== TASK INPUT
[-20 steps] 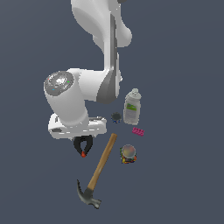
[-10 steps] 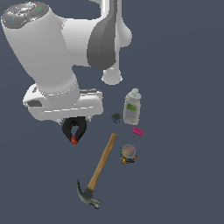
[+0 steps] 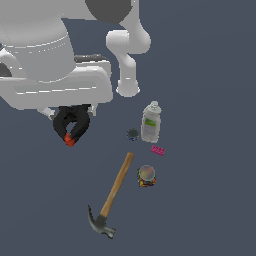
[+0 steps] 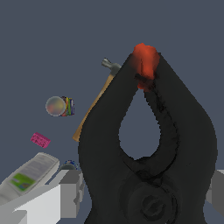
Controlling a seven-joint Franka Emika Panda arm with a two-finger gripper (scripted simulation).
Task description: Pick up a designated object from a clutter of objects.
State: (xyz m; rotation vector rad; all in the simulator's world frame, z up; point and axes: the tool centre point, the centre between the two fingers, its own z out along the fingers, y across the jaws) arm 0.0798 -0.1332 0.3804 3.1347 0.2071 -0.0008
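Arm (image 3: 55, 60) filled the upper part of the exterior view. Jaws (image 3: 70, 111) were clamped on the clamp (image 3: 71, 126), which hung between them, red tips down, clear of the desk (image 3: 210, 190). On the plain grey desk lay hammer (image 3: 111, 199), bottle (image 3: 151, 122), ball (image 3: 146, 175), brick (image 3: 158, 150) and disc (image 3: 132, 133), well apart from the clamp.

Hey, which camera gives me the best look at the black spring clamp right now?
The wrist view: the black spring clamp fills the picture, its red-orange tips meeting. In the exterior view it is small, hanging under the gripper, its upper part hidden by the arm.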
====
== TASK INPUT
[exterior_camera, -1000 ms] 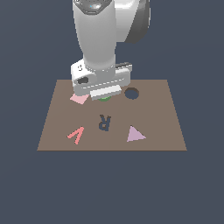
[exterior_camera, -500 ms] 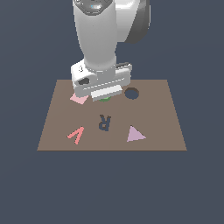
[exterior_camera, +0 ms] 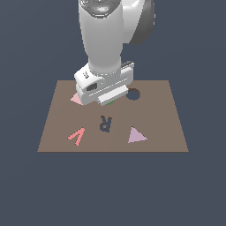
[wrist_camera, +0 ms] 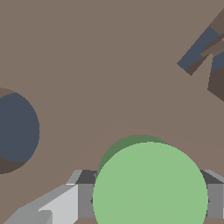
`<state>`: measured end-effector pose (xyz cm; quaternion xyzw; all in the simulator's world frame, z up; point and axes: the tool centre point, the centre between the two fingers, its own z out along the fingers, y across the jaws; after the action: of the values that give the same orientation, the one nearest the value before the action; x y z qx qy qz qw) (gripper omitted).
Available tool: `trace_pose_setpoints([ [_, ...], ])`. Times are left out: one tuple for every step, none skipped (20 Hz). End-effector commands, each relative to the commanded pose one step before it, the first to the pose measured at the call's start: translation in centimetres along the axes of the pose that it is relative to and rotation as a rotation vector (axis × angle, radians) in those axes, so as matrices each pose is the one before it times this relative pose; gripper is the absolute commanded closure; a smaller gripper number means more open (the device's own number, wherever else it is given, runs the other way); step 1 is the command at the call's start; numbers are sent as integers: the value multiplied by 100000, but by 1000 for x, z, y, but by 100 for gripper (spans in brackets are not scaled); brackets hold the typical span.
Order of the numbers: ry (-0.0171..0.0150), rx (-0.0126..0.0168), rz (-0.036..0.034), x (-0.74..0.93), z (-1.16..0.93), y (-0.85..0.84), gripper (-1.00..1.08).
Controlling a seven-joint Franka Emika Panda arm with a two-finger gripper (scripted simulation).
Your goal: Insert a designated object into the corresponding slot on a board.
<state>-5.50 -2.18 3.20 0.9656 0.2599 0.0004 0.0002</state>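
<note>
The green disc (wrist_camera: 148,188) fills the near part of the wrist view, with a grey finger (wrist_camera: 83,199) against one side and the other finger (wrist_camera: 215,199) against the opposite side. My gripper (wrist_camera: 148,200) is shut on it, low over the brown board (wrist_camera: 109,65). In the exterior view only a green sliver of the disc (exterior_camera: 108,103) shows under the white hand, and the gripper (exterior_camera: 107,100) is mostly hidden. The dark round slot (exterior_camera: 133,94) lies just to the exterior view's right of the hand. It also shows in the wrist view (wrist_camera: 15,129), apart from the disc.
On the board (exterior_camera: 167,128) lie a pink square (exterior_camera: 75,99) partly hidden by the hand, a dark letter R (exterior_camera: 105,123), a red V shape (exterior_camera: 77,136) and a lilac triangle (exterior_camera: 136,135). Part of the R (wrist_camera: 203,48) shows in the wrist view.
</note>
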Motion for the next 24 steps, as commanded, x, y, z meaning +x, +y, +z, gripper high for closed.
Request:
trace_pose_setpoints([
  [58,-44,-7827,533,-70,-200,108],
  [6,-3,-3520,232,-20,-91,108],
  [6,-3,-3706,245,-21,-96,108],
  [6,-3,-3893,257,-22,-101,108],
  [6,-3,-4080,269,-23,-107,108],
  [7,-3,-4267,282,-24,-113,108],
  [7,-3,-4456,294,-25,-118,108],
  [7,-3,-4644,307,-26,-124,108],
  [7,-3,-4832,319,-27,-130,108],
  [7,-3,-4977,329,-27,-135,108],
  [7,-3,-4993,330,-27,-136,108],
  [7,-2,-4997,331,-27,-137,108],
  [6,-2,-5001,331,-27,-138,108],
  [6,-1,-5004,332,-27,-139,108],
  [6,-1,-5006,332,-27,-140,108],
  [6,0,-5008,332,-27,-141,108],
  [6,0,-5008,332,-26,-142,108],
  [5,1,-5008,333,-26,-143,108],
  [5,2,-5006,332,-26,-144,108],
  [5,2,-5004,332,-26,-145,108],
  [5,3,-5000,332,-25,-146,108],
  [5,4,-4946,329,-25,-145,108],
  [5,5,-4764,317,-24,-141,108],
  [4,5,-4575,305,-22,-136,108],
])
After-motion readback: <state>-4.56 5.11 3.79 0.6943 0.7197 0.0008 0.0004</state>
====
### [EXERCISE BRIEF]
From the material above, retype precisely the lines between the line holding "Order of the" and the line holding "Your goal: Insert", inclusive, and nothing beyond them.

### [EXERCISE RESULT]
Order of the numbers: ry (-0.0171..0.0150), rx (-0.0126..0.0168), rz (-0.036..0.034), x (-0.74..0.93), z (-1.16..0.93), y (-0.85..0.84), gripper (-1.00..1.08).
Controlling a seven-joint Franka Emika Panda arm with a two-finger gripper (scripted simulation).
Your goal: Insert a designated object into the corresponding slot on a board.

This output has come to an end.